Another stem-cell technique that involves neither eggs nor embryos, but requires only skin cells that can be reverted back to an embryonic state, also holds promise as a source for patient-specific stem cells. But studies of these so-called induced pluripotent stem (iPS) cells have shown that while they are stem cells, they are genetically distinct from embryonic stem cells, and those differences may bar them from safe use in patients.
The new findings, however, may help to improve the iPS process and, in turn, the prospects of stem-cell therapy, Daley says. “Understanding how eggs reprogram may allow us to make iPS cells even better,” he says.
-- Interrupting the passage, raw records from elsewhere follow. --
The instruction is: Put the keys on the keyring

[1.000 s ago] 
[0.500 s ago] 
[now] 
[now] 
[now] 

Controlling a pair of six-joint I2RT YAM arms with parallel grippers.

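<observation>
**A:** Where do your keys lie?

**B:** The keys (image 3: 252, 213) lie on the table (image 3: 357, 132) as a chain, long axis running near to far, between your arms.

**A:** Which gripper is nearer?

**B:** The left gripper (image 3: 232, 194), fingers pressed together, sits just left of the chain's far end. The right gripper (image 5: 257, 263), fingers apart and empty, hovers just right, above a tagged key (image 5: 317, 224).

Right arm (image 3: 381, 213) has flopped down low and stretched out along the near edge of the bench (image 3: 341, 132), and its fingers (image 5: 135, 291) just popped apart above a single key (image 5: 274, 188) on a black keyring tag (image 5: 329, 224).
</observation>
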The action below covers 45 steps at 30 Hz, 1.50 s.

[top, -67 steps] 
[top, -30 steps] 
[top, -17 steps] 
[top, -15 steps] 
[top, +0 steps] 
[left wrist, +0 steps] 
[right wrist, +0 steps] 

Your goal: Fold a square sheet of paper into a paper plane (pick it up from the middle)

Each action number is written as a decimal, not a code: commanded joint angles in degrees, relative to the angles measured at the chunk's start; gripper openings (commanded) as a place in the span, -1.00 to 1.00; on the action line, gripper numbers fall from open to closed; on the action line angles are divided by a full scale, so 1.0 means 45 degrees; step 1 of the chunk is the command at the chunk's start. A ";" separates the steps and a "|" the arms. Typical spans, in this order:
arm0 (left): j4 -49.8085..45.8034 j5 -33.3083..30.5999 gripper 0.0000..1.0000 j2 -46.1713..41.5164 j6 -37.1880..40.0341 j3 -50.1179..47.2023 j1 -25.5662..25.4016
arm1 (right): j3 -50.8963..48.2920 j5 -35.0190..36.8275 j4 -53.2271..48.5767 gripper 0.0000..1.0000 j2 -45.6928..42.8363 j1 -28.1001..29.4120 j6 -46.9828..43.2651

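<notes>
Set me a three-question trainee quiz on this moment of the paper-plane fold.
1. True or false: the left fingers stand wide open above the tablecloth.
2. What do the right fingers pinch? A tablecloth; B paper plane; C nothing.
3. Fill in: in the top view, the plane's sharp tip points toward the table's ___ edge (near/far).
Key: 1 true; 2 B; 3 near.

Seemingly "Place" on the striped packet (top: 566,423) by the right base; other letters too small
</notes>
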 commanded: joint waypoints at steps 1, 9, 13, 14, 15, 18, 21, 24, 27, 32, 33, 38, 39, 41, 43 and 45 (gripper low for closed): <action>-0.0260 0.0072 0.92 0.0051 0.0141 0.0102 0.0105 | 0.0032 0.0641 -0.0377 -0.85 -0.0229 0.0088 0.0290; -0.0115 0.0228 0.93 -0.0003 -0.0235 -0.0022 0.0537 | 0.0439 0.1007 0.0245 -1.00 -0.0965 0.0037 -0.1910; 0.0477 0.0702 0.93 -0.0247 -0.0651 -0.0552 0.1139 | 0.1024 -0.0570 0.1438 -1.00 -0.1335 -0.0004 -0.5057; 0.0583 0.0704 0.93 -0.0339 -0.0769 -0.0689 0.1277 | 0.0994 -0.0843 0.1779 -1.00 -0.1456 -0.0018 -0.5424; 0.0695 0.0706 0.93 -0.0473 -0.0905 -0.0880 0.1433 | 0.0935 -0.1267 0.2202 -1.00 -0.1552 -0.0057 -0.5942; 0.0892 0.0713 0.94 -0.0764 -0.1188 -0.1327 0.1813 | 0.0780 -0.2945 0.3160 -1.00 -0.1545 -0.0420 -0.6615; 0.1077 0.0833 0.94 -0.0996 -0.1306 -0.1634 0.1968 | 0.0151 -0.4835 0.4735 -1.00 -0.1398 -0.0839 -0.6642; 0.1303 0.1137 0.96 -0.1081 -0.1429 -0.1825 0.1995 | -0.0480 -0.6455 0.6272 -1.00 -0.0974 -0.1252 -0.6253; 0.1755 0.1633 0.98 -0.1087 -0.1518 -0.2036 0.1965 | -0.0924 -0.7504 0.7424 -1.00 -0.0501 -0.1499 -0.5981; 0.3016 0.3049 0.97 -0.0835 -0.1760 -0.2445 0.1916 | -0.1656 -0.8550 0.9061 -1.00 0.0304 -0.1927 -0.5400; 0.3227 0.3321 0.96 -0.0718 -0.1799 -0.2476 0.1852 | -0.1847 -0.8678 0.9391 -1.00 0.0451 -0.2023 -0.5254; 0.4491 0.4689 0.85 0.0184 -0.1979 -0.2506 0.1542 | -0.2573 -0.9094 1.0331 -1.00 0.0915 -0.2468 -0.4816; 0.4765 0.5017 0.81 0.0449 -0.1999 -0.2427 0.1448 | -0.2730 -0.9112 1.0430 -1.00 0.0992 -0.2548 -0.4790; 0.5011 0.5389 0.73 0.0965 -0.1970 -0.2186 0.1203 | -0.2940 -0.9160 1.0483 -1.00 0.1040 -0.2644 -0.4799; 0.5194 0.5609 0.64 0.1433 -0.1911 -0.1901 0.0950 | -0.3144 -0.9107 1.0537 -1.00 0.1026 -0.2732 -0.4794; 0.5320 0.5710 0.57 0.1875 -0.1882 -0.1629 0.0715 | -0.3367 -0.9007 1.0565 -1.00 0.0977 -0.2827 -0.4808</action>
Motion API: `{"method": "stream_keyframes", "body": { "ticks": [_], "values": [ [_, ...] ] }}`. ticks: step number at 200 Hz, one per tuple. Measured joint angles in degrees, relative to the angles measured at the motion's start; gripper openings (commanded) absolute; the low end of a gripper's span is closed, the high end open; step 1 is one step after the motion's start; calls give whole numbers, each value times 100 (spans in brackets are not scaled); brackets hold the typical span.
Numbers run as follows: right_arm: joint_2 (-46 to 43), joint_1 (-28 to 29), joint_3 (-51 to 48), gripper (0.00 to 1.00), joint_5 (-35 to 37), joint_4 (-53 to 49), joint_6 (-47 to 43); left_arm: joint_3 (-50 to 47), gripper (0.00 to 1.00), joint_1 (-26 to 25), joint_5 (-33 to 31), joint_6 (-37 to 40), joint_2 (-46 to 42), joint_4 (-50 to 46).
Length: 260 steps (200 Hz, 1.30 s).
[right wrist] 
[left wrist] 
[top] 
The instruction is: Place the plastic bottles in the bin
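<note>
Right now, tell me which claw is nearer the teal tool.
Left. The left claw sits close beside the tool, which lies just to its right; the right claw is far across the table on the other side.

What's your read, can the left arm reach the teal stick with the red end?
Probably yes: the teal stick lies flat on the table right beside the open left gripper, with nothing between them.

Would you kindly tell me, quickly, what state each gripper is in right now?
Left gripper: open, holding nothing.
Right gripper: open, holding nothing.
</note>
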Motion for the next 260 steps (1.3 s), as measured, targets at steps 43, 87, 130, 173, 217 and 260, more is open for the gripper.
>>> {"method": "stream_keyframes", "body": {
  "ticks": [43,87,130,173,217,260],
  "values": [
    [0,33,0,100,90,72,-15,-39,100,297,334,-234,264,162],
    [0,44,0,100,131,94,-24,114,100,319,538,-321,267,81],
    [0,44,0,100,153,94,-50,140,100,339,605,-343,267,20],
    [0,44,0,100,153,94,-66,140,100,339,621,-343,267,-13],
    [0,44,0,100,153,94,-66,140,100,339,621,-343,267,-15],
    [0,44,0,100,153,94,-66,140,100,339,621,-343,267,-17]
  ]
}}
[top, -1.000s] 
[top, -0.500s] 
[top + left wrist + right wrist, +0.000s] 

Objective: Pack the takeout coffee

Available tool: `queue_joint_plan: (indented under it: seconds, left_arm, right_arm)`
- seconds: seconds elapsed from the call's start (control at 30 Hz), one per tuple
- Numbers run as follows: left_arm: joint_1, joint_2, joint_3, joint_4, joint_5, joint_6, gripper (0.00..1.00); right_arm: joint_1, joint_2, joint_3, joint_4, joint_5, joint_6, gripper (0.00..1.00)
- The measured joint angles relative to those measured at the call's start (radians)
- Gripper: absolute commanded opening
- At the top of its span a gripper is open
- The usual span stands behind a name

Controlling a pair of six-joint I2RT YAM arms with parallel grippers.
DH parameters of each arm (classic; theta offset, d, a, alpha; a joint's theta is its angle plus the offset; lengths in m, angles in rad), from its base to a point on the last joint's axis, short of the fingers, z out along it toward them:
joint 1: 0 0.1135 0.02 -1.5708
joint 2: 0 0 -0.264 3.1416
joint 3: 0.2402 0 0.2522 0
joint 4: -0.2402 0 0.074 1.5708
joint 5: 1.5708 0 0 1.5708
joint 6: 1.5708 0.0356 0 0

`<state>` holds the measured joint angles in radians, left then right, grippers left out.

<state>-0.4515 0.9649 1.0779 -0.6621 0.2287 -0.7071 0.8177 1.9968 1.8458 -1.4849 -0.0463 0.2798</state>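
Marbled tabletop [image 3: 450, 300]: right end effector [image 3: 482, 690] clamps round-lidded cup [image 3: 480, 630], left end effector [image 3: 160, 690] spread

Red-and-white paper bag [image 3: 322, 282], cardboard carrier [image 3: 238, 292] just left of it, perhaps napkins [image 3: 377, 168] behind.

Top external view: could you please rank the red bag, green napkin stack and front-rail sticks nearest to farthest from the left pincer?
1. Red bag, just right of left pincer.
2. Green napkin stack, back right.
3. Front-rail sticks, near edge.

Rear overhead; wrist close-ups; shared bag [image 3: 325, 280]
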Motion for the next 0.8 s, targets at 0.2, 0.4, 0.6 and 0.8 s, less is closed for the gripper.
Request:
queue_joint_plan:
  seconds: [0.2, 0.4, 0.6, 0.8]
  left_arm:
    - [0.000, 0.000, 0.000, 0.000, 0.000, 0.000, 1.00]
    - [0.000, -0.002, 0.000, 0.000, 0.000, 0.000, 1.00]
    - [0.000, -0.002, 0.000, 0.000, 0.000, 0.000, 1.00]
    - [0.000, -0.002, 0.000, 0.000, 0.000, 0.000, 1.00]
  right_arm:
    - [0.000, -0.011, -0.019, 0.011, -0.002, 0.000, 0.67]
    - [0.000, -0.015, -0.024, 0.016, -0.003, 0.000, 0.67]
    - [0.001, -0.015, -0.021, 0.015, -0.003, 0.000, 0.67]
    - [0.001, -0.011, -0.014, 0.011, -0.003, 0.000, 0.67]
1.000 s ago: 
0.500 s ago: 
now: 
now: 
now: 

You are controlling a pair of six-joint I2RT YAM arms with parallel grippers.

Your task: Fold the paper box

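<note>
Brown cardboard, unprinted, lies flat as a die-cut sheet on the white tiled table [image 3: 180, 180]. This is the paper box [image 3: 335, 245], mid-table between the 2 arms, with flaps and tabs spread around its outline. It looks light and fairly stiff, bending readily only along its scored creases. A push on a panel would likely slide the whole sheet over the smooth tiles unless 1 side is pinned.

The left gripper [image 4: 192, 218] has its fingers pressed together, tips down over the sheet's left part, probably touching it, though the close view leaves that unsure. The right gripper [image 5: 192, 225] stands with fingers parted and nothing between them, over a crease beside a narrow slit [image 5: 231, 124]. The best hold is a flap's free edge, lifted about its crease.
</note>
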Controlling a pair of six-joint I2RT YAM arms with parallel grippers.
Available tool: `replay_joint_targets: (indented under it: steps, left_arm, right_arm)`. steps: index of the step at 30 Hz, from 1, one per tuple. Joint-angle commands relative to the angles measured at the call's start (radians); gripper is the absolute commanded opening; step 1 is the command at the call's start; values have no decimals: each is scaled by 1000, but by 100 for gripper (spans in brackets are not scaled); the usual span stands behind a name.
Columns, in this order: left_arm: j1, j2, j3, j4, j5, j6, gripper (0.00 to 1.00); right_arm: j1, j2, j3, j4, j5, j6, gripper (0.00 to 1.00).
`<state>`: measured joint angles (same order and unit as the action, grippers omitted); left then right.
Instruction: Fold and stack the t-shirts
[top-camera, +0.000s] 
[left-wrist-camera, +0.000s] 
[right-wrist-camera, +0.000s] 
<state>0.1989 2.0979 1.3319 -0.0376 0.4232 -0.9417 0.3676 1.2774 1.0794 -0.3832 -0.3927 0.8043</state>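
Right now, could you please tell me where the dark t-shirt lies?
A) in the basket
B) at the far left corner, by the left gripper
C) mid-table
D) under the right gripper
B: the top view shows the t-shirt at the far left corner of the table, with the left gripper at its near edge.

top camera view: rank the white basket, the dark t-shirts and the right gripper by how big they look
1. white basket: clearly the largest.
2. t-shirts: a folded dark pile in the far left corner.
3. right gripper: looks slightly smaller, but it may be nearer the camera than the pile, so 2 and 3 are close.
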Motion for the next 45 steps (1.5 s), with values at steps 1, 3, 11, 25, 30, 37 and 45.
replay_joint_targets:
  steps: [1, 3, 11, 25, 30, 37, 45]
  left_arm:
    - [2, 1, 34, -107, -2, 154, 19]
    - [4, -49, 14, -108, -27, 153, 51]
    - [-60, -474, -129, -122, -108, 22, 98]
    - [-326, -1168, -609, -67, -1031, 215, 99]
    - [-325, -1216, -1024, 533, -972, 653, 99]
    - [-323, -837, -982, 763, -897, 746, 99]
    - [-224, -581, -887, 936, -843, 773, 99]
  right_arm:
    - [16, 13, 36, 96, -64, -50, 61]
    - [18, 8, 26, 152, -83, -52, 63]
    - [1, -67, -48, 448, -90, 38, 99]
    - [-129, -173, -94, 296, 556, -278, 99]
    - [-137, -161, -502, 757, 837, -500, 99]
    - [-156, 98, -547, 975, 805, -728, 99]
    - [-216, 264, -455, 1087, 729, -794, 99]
Daley, who co-directs a project at the Harvard Stem Cell Institute to establish a bank of iPS cell lines from patients with various diseases, believes that iPS cells may be the more efficient way to generate patient-specific stem cells. But he notes that advances in any area of stem-cell research have wide-ranging benefits for the field as a whole. “This study is not about taking us a step closer to therapy,” he says of the Nature paper. “Instead, the immediate value is this: we can now compare the fidelity of reprogramming by nuclear transfer against the [iPS] method. We need to compare and contrast the two different strategies to determine which gets us closest to the gold standard of embryonic stem cells.”
In other words, as research progresses, scientists can continue to compare the therapeutic viability of stem cells created in various ways — a pursuit that ultimately brings the potential for treatment within closer reach. “The long-term goal of all of this research is to derive cells for therapeutic purposes,” Egli says.